The characters are so flat that if you held them up to the light, you'd see right through them. This in fact happens frequently. The Military Man is looking for any excuse to blow shit up and fights until the very end of the film because that is his single defining trait. The Corporate Dweeb is only interested in the bottom line. The Scientist's only concern is researching the planet. But I forgive that, because it makes you feel so obnoxiously righteous when the protagonists win, and you just love watching the black-hat antagonists get theirs.

It is so beautiful it is almost too beautiful. The imagery is so perfect, in parts so dreamlike, it is constantly calling attention to itself. For what it's worth, I actually kind of appreciated this because it made me realize two things: For one, it made you aware of what the current state of CGI is, and it is impressive. This is not Final Fantasy: The Spirits Within. The line between what is identifiably CG and what is real is becoming exceptionally blurry--we have escaped, for example, the Uncanny Valley effect in the animation of the Na'vi. And two, it showed how much effort went into creating the planetary ecosystem. Sure, some of the flora and fauna are just plain fantastical, but others...you just knew someone spent days scouring archaeology journals and field biology studies to come up with this stuff.

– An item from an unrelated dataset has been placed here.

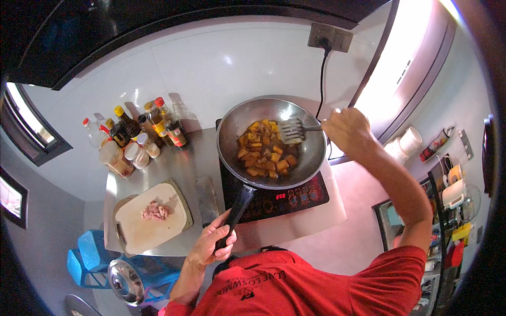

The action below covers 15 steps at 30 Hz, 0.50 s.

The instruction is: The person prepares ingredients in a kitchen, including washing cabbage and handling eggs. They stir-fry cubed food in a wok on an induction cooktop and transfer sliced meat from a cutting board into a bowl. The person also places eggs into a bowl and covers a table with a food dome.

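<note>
My left hand [213, 243] is closed round the black handle of a wok [311, 163], which stands on a black induction cooktop [311, 196]. In the wok lie orange-yellow chunks of food [263, 152], browned and glossy with dark liquid among them. My right hand [348, 130] grips a slotted spatula [291, 130] from the right. Its slotted head is inside the wok, at the upper right edge of the chunks. To the left, a cutting board [142, 231] carries a small heap of raw pink meat pieces [155, 211].
Several sauce bottles [158, 124] and lidded jars [116, 158] crowd the counter's back left. A cleaver [206, 197] lies between board and cooktop. A black cord [322, 84] hangs from the wall socket at the back. Blue stools [95, 250] and a metal lid [126, 282] are at lower left.
</note>
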Available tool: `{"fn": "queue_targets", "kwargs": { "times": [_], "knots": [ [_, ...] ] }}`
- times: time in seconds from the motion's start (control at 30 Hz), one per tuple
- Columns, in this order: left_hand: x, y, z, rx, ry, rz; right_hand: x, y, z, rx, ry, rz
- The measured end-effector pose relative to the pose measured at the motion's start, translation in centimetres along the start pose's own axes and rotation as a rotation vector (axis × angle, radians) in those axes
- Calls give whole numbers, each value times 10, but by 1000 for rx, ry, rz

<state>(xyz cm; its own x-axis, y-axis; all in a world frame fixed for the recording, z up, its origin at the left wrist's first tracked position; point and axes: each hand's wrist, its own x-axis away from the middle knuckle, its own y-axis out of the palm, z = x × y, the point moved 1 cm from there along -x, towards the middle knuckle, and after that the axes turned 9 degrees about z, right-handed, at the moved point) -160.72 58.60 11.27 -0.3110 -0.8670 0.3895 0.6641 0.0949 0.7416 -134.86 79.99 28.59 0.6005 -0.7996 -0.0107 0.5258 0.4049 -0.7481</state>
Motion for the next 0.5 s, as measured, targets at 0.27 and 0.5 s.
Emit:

This is truly going to be a minor nitpick for most people, but...the military. The year is freakin' 2154, dudes, we are not going to be fighting the way we are now. Admittedly, this is a problem with most science fiction, (for example, what I've seen of the new Battlestar Galactica), but with all the thought that went into this film, you'd think at least a few brains would be dedicated to thinking of a Future Military beyond four-rotor helicopters and tiny open-cockpit Gundams.

The biggest issue with this film, of course, is that it is fraught with issues of race and imperialism. (FRAUGHT, I tell you!) I am nowhere near intelligent enough to actually go into much detail, but I will say it is much less "The White Man's Burden" and more "The Noble Savage." The absolute romanticization of the Primitive Native as beautiful and strong, spiritual and wise, is clearly an outgrowth of our tendency to manufacture an exalted idealization of the Conquered "as they were", once the threat they posed to Civilization has been safely neutralized (See: Native American Indians, the Maori, Australian Aborigines, etc.).

On that note, the Na'vi. Putting aside issues of cultural caricature for a moment, I would just like to say: oh my God, they are stunning. So finely framed, so imposing...so blue. And those huge, expressive eyes! I would have no problem getting thrown to the forest floor by an amorous Na'vi male, even if the mechanics of it killed me. I can hardly wait for the inevitable flood of fanart and fanfiction. (...Is this what it's like to be a furry?)

Ahem.

Right, so in conclusion, even for all of these issues, none were significant enough to make the film unwatchable. Avatar was still utterly magnificent. Definitely worth seeing on the big screen, and I'll probably buy it when it comes out on DVD.